Sun | Feb 25, 2018

Setting my misguided critics straight

Published:Monday | March 21, 2016 | 12:00 AM
Paula Llewellyn

I refer to the recent Gleaner article titled 'Abuse of power? DPP under fire for stopping trial before judge could rule on no-case submission' (March 13, 2016) and letter to the editor by Dujon Russell (March 17, 2016) treating with the same subject matter.

The basis of my decision has benefited from a detailed report from the assistant director of public prosecutions, who had conduct of this case. This matter involved allegations of breaches of the Law Reform (Fraudulent Transactions) (Special Provisions) Act 2013 (popularly called lotto scam legislation).

The allegations are that a male person was seen in an ABM by police personnel who were on patrol in a particular area between 4 a.m. and 4:30 a.m. The further allegation is that the male person had a white towel over his head, which drew the attention of the police, who went to the ATM and held the person.

When searched, he was allegedly found in possession of more than 30 cloned debit and credit cards and a number of receipts that matched some of the card numbers, as well as $150,000 in cash. This male person, along with the towel, cards, receipts and cash, was removed by the police and taken to the police station where he was placed in custody. He was subsequently arrested and charged.

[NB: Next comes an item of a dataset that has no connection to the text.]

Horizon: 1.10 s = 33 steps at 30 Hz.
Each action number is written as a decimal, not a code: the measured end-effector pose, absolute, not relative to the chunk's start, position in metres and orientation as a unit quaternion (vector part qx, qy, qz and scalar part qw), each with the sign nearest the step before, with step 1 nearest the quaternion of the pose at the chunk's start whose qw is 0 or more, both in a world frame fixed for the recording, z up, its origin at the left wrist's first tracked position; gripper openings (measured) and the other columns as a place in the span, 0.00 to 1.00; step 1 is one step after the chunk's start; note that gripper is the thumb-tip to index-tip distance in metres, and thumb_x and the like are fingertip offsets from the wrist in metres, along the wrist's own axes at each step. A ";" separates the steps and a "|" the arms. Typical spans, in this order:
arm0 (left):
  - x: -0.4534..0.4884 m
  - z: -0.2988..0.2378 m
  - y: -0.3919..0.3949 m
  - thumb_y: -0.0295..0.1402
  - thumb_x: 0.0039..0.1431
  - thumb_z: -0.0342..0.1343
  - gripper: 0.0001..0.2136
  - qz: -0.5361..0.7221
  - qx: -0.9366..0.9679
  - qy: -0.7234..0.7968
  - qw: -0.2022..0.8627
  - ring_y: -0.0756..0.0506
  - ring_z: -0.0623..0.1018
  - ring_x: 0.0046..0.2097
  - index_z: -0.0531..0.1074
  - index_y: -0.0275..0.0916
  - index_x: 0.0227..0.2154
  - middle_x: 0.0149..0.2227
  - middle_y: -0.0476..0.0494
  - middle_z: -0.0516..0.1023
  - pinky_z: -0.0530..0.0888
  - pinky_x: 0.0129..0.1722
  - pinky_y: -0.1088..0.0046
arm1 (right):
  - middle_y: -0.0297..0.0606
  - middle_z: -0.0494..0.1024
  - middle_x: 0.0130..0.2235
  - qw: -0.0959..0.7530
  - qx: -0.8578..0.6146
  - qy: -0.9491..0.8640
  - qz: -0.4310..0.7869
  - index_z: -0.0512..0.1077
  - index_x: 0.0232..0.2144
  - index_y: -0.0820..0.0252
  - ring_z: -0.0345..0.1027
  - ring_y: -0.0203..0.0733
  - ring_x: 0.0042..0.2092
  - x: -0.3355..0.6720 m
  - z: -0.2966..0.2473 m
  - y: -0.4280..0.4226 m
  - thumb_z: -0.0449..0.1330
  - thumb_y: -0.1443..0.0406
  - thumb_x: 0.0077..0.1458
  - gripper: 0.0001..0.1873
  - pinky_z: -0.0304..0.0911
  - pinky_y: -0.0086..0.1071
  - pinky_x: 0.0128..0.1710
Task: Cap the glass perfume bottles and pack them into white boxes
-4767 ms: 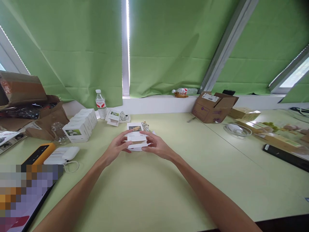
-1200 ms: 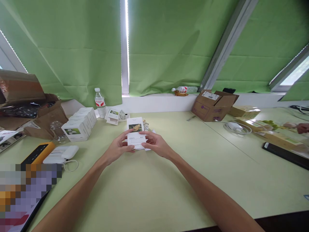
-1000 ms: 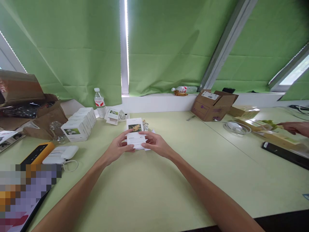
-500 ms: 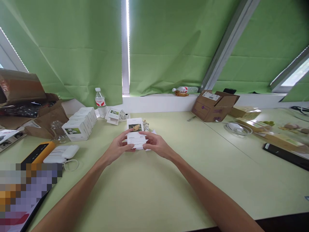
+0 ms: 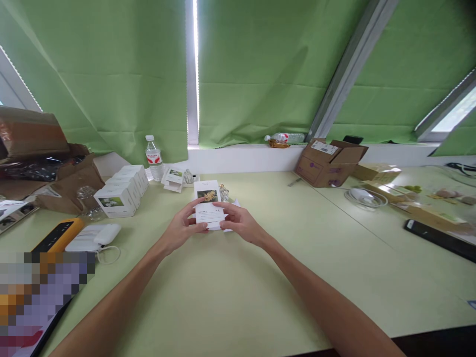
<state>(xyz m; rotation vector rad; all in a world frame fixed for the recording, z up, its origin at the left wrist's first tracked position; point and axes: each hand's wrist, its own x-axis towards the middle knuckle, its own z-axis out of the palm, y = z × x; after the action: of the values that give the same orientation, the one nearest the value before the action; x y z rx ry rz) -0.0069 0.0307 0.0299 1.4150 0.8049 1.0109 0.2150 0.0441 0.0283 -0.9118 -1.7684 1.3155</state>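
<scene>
A small white box (image 5: 208, 204) with a yellow flower picture on its top rests on the pale green table (image 5: 238, 277) in front of me. My left hand (image 5: 181, 229) grips its near left side, fingers closed on it. My right hand (image 5: 241, 224) grips the near right side, thumb on the front edge. White paper pokes out from under the box beside my right hand. A small glass object (image 5: 223, 192) stands just behind the box.
A row of white boxes (image 5: 119, 196) and a water bottle (image 5: 153, 158) stand at the left. Brown bags (image 5: 67, 186), a yellow-black device (image 5: 57, 237) and a white pouch (image 5: 95, 237) lie further left. An open cardboard box (image 5: 327, 162) and a black bar (image 5: 441, 238) sit at the right.
Both hands stay on the box; earlier it lay lower and flatter, now its flap stands up. Another person's hand appeared at the far right one second ago and is gone.
</scene>
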 end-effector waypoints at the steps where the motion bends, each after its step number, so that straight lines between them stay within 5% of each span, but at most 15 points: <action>1: -0.007 0.029 0.031 0.36 0.53 0.62 0.35 0.433 0.604 0.342 0.575 0.41 0.77 0.48 0.54 0.49 0.63 0.56 0.39 0.69 0.76 0.48 0.53 | 0.41 0.74 0.48 0.369 -0.355 -0.690 0.512 0.65 0.57 0.53 0.70 0.42 0.43 0.215 0.029 0.044 0.59 0.68 0.52 0.29 0.69 0.39 0.42; 9: -0.008 0.028 0.031 0.36 0.54 0.61 0.34 0.434 0.602 0.338 0.578 0.40 0.76 0.48 0.54 0.49 0.63 0.56 0.39 0.68 0.76 0.48 0.53 | 0.41 0.73 0.51 0.376 -0.349 -0.683 0.520 0.66 0.57 0.52 0.70 0.43 0.43 0.214 0.030 0.043 0.59 0.68 0.51 0.29 0.69 0.39 0.42; 33: -0.011 0.030 0.032 0.35 0.51 0.64 0.40 0.408 0.608 0.363 0.577 0.42 0.78 0.45 0.50 0.53 0.64 0.55 0.41 0.70 0.75 0.48 0.55 | 0.37 0.72 0.41 0.365 -0.358 -0.684 0.521 0.65 0.59 0.51 0.67 0.36 0.35 0.217 0.028 0.046 0.59 0.61 0.55 0.28 0.68 0.38 0.41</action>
<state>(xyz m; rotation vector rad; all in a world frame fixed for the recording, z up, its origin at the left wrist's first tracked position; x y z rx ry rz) -0.0105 0.0322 0.0298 1.4222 0.8489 0.9541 0.2169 0.0462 0.0282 -0.9197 -1.7605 1.3390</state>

The prosecution always has the legal duty of disclosure. Before the case commences, we must serve counsel for the defence with all of the material we intend to rely on to prove our case, as well as any other material that may have come into our possession in relation to this case which may be relevant. Defence counsel who has received this material has no similar duty of disclosure to the prosecution.

However, having read the material that the prosecution has served on them, and being privy to instructions received from their client if there is other material they would deem necessary for the defence of their client, they are at liberty to make a request of us to source that material if it exists.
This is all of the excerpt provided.